As we said, it’s hard for us to gauge whether the average viewer will be enthralled by all of this, since we’re fairly well-versed in all the parts of the story that weren’t depicted or explained. We see Halston creating, but aside from a bunch of people waving cigarettes around while they call him a genius, the show does almost nothing to explain why and how he was considered such. We’re just told that he is in between scenes of him being a terrible person.

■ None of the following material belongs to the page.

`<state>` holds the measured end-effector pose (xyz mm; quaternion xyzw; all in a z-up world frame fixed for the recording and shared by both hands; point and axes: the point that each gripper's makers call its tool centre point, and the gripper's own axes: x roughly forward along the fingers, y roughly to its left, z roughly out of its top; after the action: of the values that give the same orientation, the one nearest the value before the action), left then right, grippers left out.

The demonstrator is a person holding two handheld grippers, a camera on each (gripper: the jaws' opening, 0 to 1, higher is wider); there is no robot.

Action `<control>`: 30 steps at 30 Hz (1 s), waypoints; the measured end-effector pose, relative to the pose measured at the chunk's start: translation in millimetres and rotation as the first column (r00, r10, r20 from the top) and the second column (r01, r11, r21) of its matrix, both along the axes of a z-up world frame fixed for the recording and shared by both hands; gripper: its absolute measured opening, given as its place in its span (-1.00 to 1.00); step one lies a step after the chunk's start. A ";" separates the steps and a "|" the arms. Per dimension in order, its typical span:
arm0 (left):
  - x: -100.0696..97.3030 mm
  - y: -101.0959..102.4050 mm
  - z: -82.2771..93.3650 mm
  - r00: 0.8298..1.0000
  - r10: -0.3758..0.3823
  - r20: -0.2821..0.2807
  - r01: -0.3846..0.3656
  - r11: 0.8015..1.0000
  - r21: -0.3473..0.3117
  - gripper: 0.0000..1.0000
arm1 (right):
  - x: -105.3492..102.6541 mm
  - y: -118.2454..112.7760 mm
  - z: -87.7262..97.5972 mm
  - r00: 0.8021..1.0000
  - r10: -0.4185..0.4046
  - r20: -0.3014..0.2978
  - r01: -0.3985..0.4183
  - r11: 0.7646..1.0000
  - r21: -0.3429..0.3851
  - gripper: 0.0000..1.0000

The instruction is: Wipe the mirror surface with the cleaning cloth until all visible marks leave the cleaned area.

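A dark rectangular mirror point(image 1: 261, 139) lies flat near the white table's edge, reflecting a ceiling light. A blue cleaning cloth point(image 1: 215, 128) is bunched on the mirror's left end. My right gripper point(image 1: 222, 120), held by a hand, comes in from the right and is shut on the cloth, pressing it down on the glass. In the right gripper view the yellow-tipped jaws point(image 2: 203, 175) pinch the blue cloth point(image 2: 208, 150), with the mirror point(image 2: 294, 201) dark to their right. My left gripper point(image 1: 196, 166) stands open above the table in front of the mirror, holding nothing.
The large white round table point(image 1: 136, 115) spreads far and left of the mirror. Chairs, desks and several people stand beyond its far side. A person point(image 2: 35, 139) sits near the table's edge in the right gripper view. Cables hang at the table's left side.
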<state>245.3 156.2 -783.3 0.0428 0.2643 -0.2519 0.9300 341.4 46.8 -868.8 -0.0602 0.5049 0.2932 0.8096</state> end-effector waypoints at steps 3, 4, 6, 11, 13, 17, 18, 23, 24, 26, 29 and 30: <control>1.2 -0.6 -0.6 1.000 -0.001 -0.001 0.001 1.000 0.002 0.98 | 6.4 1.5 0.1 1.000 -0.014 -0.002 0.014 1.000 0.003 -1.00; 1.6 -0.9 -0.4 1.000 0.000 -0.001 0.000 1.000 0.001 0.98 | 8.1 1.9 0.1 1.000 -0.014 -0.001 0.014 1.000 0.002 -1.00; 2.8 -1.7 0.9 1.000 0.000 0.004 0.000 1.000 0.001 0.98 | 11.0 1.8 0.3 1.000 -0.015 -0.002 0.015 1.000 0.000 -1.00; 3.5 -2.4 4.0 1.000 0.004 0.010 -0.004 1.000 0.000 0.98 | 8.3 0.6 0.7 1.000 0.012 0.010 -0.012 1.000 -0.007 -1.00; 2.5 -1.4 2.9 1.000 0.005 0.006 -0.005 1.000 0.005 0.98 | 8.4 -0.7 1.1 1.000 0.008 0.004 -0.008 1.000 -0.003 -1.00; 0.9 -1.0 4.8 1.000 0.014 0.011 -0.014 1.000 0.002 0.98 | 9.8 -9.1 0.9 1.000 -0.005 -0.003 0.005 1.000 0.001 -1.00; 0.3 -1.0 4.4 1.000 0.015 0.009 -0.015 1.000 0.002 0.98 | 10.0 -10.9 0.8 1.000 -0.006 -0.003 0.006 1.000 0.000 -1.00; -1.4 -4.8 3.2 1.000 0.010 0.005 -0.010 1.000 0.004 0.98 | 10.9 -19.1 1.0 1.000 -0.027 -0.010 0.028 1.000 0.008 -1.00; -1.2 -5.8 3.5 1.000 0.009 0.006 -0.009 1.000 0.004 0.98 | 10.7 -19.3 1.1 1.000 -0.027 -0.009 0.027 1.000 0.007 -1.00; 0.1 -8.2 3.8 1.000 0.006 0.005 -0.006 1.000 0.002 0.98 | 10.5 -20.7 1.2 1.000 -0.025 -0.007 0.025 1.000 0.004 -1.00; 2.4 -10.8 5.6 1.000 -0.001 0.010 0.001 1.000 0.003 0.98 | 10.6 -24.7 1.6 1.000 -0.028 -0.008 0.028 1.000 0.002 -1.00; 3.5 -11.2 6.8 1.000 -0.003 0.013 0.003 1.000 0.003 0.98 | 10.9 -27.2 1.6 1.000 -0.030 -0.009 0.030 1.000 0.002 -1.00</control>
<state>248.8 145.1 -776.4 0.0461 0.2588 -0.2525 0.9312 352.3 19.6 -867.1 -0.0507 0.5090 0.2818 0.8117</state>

Having said all that, McGregor is great – better than the script asks him to be, in fact. We can pay no greater compliment than the one Tom blurted out to Lorenzo during an episode: “I keep forgetting he’s not gay.” McGregor does a fantastic job of nailing the effete pretensions of the man (even if they’re never explained) and when he’s not being an asshole, demonstrating the deep insecurities and anxieties just under the surface. Krysta Rodriguez nearly steals the show as Liza Minnelli (to the point that it veers very close to becoming a Liza biopic), largely by avoiding caricature and mimicry. There’ve been several attempts to depict the young Liza in recent years (most notably in Renee Zellweger’s Judy and in Fosse/Verdon), but Rodriguez is the best of the lot. Her version of “Liza with a Z” somehow manages to evoke the spirit of the young Liza without ever lapsing into a parody of her. Other standouts in the cast include Rebecca Dayan as the drop-dead chic Elsa Perretti, Kelly Bishop has a hilariously blunt and foul-mouthed Eleanor Lambert, and David Pittu as Halston’s long-suffering illustrator and creative consultant. Almost all of the other cast members – including Rory Culkin as Joel Schumacher – wander in and out of the background with almost no introduction or explanation of who they are.
If you’re really into this period; if you love ’70s fashion, Studio 54, and scenes of fabulously chic people partying and getting filthy, there really is a lot here to recommend. But Halston the series, despite examining his actions in minute detail, does very little to help the viewer understand Halston the man.